La tua malattia non sa rimanere nei limiti del suo confine, nel cerchio del suo stato formale. È un istinto incapace di controllarsi, di arginarsi, un boomerang stagliato nel vuoto e ghermito con l’intenzione di farne un bottino fecondo, un seme da mettere a frutto. Nel giro di un pensiero rivoltoso, di un’intuizione cieca, spendi in libri 1.000 euro in un mese, seguendo, distrattamente, di getto, l’impronta di uno stile di cascata, di acqua bestiale vinta, votata, come fuoco di sterpaglia, come atto di condanna, a consumarsi tutta, a sacrificarsi integra, intera. Anch’io tento di fabbricarmi una postura morale, ma il materiale edilizio scivola e la costruzione fallisce. (Storia di una diabolica pulsione. Beffardo congegno meccanicistico).
Tra dolore segreto (perché impronunciabile) e sforzo di superamento (sorpasso) del groviglio perfetto, il groviglio sferico, circolare, appoggiato sul margine del tuo punto di vista frontale, all’orlo della tua visione sdoppiata in vita riflessa e interlocuzione dialogica… Tendiamo a farci male. In questo farci male la nostra corsa custodisce la dinamica vitale dell’essere. Problematizzare il nostro stare è azione di concime. Questa, la vita. Non c’è trascendenza più sfrenata a oscurare la tua strada.
La notte bipolare è una malattia inguaribile. Talvolta il piede ammacca l’acceleratore, e, in silenzio, succede la strage. Tante piccole, tremende stragi quotidiane di cui nessuno dei nostri amici saprà.

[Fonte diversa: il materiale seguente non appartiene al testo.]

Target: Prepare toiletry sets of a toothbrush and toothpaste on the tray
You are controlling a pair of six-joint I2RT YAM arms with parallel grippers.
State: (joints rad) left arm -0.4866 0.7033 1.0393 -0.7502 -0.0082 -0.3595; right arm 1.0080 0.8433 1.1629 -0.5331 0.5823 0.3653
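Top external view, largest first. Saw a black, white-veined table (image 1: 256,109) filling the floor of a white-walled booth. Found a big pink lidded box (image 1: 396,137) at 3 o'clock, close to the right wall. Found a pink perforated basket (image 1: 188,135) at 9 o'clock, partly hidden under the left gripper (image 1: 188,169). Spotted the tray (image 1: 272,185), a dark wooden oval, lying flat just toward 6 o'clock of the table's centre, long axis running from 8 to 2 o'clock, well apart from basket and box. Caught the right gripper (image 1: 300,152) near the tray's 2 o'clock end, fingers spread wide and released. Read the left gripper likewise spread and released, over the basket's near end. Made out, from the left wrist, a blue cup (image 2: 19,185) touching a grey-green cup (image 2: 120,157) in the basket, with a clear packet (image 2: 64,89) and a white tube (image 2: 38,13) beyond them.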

Né tua madre o tuo padre, né chiunque altro con cui ti rapporti. C’è una stretta correlazione fra i microtraumi del suicidio giornaliero e la necessità – l’ananke – dell’azione inesorabile. Oppure la ferita che ti procacci quando agisci d’impeto, quando, manovrato dal raptus, perdi la testa e colpisci alla cieca. Poi, passata la furia, che è una specie di morte violenta, crolli, e prende inizio il lutto, quel sapore di amaro in bocca, il senso drammatico di un breve, grottesco pentimento come grottesco è tutto ciò che si ripete, meccanico, meccanizzato, un vizio di mente, un ciclo, un anancasmo. Sbagliare è il nostro gesto perfetto. Siamo ridicoli.
Ci siamo innamorati del sapore del veleno e ne abbiamo fatto liquido – base di ogni soluzione, liquore fondante di ogni cocktail. Tra dipendenza e disturbo, c’è una lunga serie di denti, unghie e altre armi umane. L’oscillazione pendolare della ruota ci morde, ci tortura, scarnificando l’intero di ogni parte, la parte di ogni intero, facendo sineddoche, anafora, contorsione e inversione di tutto ciò che siamo. Il male è una realtà piena di figure retoriche. Noi siamo retori e rettori di un vecchio movimento di diaspora, di un istituto di pena, che ci scortica dall’interno e ci toglie ossa e organi, eviscerando Psiche ed Eros, verità identitarie di ogni genere, mostrificando l’arrivo alla morte.
Con la semplicità di una risposta logica, imparo la strada. L’interlocutore sia frontale e il livello pari. Che a ogni evasione carceraria corrisponda l’invaso di un’ondata di lotta patriottica, un’ondata di rivolta verso lo stato della sottrazione, che, da millenni, ci ha reso esuli, perdenti, corde senza ganci, gatti randagi, cani espropriati, radici volanti, scorie di corpi gassosi, spine dell’albero aereo, irreale, spine del nostro mondo, universo inverosimile. Qui ciò che chiamo vero. È stato detto. La conquistata sedazione del paradosso. Lo sconcertante, squallido disarmo del fondo.
Alfonso Guida
Da Resistenza e sparizione (Avagliano, 2023)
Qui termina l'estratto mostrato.